I have a dataframe, which I want to use for a regression analysis. The data looks like this:
COMPANY <- c(rep("COMPANY_1",24),rep("COMPANY_2",24),rep("COMPANY_3",24))
YEAR <- rep(rep(2014:2019, each = 4),3)
SEASON <- rep(c("SPRING","SUMMER","AUTUMN","WINTER"),18)
X <- sample(100:1000,72)
Y <- sample(10:100,72)
df_ALL <- data.frame(COMPANY, YEAR, SEASON, X, Y)
However, I do not want to base my analysis solely on this data set, but also on a variety of subsets (for example: Only Company 1, only for Winter, only for Company 1 in Winter etc.). I succeeded in doing this, by creating a nested list and than performing regressions (plm) on each dataframe in the nested list by using lapply. The regression results are than stored in a second nested list from where I can easily access them.
However, the process in which I created the nested lists seems to be very unprofessional and error-prone to me. Here is the code which I used for creating the nested list:
nested_list <- vector(mode="list", length=2)
nested_list <- setNames(nested_list, c("2014-2016","2017-2019"))
for (i in 1:2) {
nested_list[[i]] <- vector(mode = "list", length = 5)
nested_list[[i]] <- setNames(nested_list[[i]],c("ALL_SEASONS","SPRING","SUMMER","AUTUMN","WINTER"))
for (j in 1:5) {
nested_list[[i]][[j]] <- vector(mode="list",length=4)
nested_list[[i]][[j]] <- setNames(nested_list[[i]][[j]],c("ALL_COMPANIES","COMPANY_1","COMPANY_2","COMPANY_3"))
}
}
nested_list[["2014-2016"]][["ALL_SEASONS"]][["ALL"]] <- subset(df_ALL, YEAR >= 2014 & YEAR <= 2016)
nested_list[["2017-2019"]][["ALL_SEASONS"]][["ALL"]] <- subset(df_ALL, YEAR >= 2017 & YEAR <= 2019)
for (i in 1:2) {
nested_list[[i]][["ALL_SEASONS"]][["COMPANY_1"]] <- subset(nested_list[[i]][["ALL_SEASONS"]][["ALL_COMPANIES"]],COMPANY == "COMPANY_1")
nested_list[[i]][["ALL_SEASONS"]][["COMPANY_2"]] <- subset(nested_list[[i]][["ALL_SEASONS"]][["ALL_COMPANIES"]],COMPANY == "COMPANY_2")

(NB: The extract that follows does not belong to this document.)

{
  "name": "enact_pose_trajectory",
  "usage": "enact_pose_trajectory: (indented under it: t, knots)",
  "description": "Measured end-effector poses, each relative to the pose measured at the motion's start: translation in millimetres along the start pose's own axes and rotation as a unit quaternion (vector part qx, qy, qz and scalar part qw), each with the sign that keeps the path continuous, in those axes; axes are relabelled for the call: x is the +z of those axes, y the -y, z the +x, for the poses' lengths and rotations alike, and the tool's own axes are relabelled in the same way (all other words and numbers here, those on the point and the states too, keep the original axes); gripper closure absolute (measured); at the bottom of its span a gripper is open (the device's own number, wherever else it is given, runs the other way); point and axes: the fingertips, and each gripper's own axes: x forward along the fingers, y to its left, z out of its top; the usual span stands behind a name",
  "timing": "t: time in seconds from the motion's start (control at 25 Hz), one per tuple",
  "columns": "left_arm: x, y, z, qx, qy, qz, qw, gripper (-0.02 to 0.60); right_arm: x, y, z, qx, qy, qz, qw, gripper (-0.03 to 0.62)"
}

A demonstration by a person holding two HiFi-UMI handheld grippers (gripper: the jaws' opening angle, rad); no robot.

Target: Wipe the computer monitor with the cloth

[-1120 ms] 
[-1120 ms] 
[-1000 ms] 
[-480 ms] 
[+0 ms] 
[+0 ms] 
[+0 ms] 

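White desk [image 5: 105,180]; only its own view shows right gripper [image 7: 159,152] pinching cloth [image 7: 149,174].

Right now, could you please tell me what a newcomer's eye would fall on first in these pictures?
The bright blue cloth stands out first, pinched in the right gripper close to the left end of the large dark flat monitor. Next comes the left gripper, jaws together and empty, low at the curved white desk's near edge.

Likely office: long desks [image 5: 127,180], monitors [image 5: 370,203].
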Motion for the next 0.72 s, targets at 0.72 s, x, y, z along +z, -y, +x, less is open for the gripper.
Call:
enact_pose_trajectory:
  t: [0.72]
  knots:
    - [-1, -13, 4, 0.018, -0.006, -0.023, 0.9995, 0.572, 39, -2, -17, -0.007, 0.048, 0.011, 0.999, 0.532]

nested_list[[i]][["ALL_SEASONS"]][["COMPANY_3"]] <- subset(nested_list[[i]][["ALL_SEASONS"]][["ALL_COMPANIES"]],COMPANY == "COMPANY_3")
for (k in 1:3) {
nested_list[[i]][["SPRING"]][[k]] <- subset(nested_list[[i]][["ALL_SEASONS"]][[k]], SEASON == "SPRING")
nested_list[[i]][["SUMMER"]][[k]] <- subset(nested_list[[i]][["ALL_SEASONS"]][[k]], SEASON == "SUMMER")
nested_list[[i]][["AUTUMN"]][[k]] <- subset(nested_list[[i]][["ALL_SEASONS"]][[k]], SEASON == "AUTUMN")
nested_list[[i]][["WINTER"]][[k]] <- subset(nested_list[[i]][["ALL_SEASONS"]][[k]], SEASON == "WINTER")
}
}
Is there are more elegant way, to create a nested list? Or is the whole process of creating a nested list and than using lapply not very recommendable? What would be the alternative than?